A single 600 mg oral dose of cannabidiol did not alter brain activity related to anticipating or receiving rewards in healthy adults. Using functional magnetic resonance imaging during a monetary incentive delay task, the expected reward-related brain regions—including the insula, caudate, nucleus accumbens, anterior cingulate, and orbitofrontal cortex—were activated, but no difference was observed between cannabidiol and placebo. Bayesian analyses confirmed that activity in these regions was similar under both conditions, and behavioral measures of motivation for reward also showed no significant difference. The findings suggest that acute cannabidiol does not affect the neural correlates of reward anticipation or feedback in healthy individuals.

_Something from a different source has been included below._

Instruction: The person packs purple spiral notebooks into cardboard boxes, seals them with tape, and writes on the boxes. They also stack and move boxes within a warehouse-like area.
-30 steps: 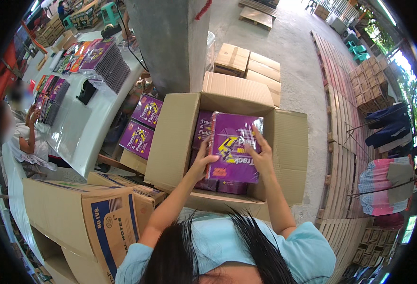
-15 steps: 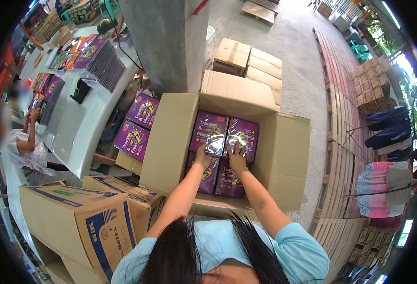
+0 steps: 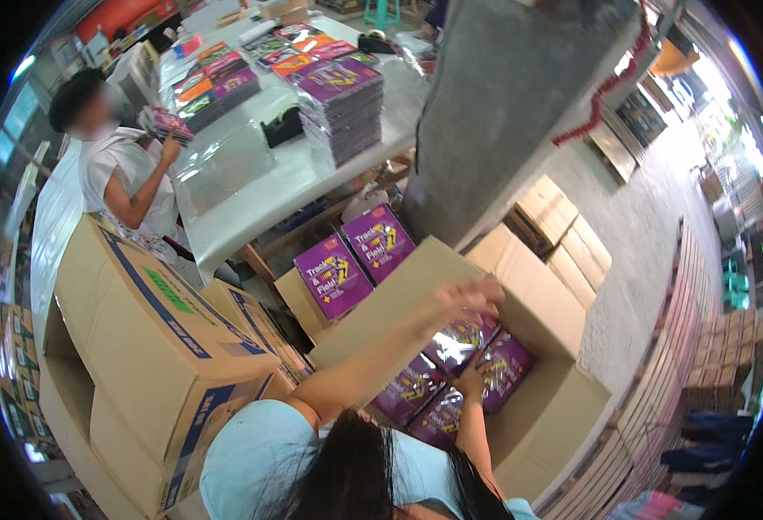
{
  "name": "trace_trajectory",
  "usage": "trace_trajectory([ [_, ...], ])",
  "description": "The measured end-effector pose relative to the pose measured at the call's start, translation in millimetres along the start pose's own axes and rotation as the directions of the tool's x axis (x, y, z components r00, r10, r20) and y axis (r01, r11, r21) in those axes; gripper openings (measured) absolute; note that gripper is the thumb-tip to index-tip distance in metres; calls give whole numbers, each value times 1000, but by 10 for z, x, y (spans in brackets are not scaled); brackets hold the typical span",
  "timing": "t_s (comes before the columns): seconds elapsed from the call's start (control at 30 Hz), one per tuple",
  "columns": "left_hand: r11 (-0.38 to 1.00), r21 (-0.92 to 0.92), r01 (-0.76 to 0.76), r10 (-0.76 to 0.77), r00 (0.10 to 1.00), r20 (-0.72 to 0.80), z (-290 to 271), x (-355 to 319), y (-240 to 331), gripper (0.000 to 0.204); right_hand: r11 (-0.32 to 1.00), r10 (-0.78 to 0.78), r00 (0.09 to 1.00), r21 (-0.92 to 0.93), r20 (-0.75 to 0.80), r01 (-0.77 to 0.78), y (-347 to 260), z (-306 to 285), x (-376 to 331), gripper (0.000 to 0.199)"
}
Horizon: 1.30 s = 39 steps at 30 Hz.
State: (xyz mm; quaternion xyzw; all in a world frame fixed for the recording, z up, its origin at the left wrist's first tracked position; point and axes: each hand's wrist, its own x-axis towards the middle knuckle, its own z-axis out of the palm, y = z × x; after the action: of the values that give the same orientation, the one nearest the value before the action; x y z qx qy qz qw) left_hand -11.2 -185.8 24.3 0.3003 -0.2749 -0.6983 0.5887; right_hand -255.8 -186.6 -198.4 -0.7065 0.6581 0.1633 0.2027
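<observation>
An open cardboard box (image 3: pixel 563 416) stands in front of me, with stacks of purple books (image 3: pixel 412 388) in shiny clear wrap laid side by side inside it. My right hand (image 3: pixel 470 379) rests on the book tops with its fingers spread, touching the wrap. Above the box's far left part, my left hand (image 3: pixel 468 299) is raised off the books. Its fingers are smeared by motion, and nothing shows in it. My left forearm hides part of the box's left flap and some of the books.
Left of the box, more purple books (image 3: pixel 334 276) sit in another carton. A large carton (image 3: pixel 139 321) stands at near left. Beyond, a white table (image 3: pixel 225 208) bears book stacks and a tape dispenser (image 3: pixel 279 127); a person holds booklets there. A concrete pillar (image 3: pixel 494 113) rises behind the box.
The view has turned left, so the table and person show more fully. My left hand has lifted off the books toward the box's far side; my right hand stays on them.
</observation>
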Motion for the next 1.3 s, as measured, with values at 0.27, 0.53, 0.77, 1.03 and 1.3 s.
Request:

The drug treatment deadlock in psychiatry and the route forward

World Psychiatry January 14, 2023 Oliver Howes, Luke Baxter 16 citations

Between 2011 and 2021, the FDA approved only 12 new drugs in psychiatry, compared to 50 in neurology and 135 in oncology, highlighting a deadlock in psychiatric drug development. Challenges include high placebo response rates in clinical trials, which necessitate large, expensive, multi-site studies that may worsen the problem, and the withdrawal of major pharmaceutical companies from the field. Most drugs in development target existing mechanisms rather than novel ones. Potential solutions include using fewer, higher-quality trial sites, digital technologies for standardization, and smart trial designs. Attracting new companies requires sustained investment in translational research, government and charitable funding, pre-competitive partnerships, and incentives like tax breaks. Advancing understanding of neurobiology and developing biomarkers are essential for creating mechanistically distinct treatments.